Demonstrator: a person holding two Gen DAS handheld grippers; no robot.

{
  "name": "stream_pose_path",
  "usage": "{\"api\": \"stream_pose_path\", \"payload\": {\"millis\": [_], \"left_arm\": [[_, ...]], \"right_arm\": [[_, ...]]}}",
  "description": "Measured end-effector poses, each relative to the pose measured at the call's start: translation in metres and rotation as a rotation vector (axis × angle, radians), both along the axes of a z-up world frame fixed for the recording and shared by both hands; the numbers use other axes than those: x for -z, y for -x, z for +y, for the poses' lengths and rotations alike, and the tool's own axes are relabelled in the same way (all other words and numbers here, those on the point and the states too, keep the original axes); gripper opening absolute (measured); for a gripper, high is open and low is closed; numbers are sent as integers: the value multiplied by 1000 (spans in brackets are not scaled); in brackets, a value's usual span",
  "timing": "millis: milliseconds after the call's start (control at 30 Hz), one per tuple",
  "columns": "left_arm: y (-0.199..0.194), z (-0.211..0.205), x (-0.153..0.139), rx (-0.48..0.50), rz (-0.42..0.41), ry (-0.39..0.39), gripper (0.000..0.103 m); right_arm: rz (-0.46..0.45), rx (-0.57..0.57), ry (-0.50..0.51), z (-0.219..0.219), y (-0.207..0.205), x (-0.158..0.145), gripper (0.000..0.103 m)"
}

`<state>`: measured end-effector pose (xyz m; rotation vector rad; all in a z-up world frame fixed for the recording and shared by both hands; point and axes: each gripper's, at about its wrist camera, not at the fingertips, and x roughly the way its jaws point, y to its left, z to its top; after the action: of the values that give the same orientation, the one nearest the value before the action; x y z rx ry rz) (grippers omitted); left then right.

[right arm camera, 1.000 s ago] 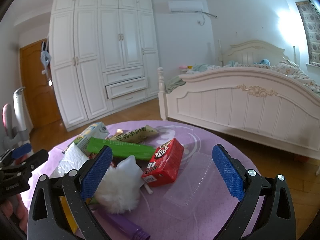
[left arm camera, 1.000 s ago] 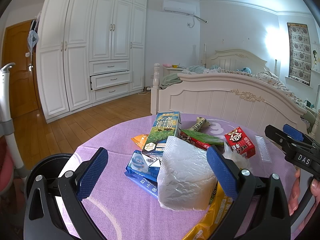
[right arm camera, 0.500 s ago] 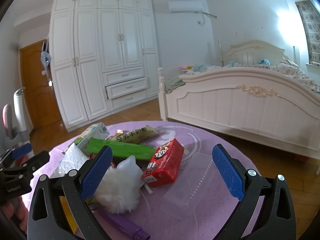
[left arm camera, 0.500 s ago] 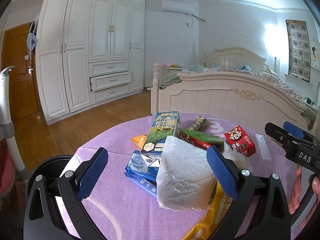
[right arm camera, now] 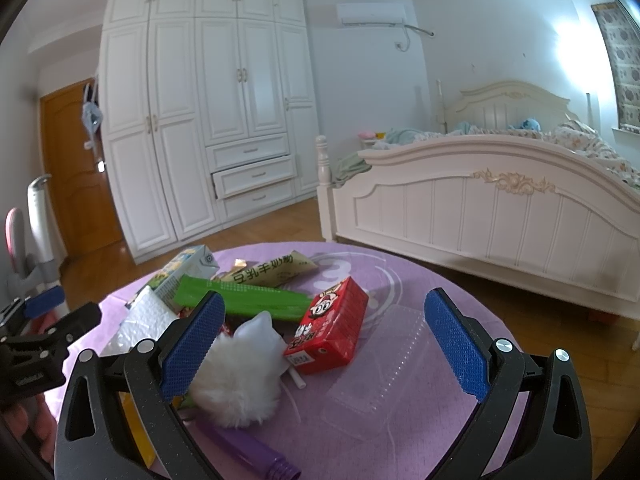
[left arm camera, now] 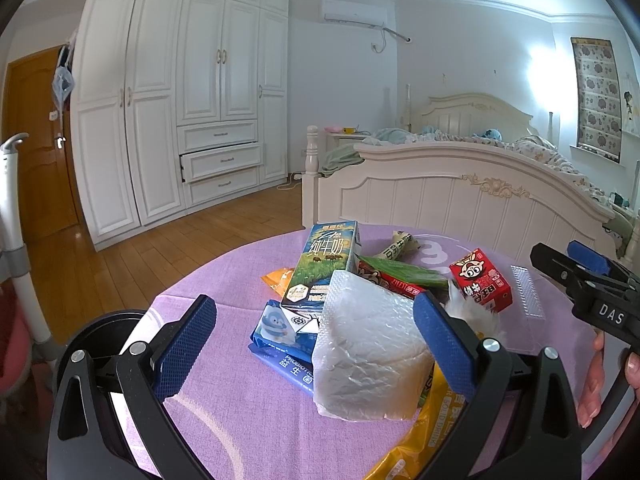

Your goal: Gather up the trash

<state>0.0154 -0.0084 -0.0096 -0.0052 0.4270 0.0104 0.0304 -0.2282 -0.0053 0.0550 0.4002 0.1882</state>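
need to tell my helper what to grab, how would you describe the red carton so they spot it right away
Look at the round table with the purple cloth in front of the bed. In the trash pile, the red carton lies beside a white fluffy ball; it is the only bright red box, with a cartoon face.

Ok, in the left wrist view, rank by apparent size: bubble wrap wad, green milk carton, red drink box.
1. Bubble wrap wad, though nearest the camera.
2. Green milk carton.
3. Red drink box.

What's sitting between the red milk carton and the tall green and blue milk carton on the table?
In the left wrist view, a green wrapper lies between the red carton and the tall carton, over a red packet.
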Motion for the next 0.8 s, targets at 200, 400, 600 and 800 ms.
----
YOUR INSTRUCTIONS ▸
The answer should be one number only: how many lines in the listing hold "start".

YOUR SOLUTION ▸
2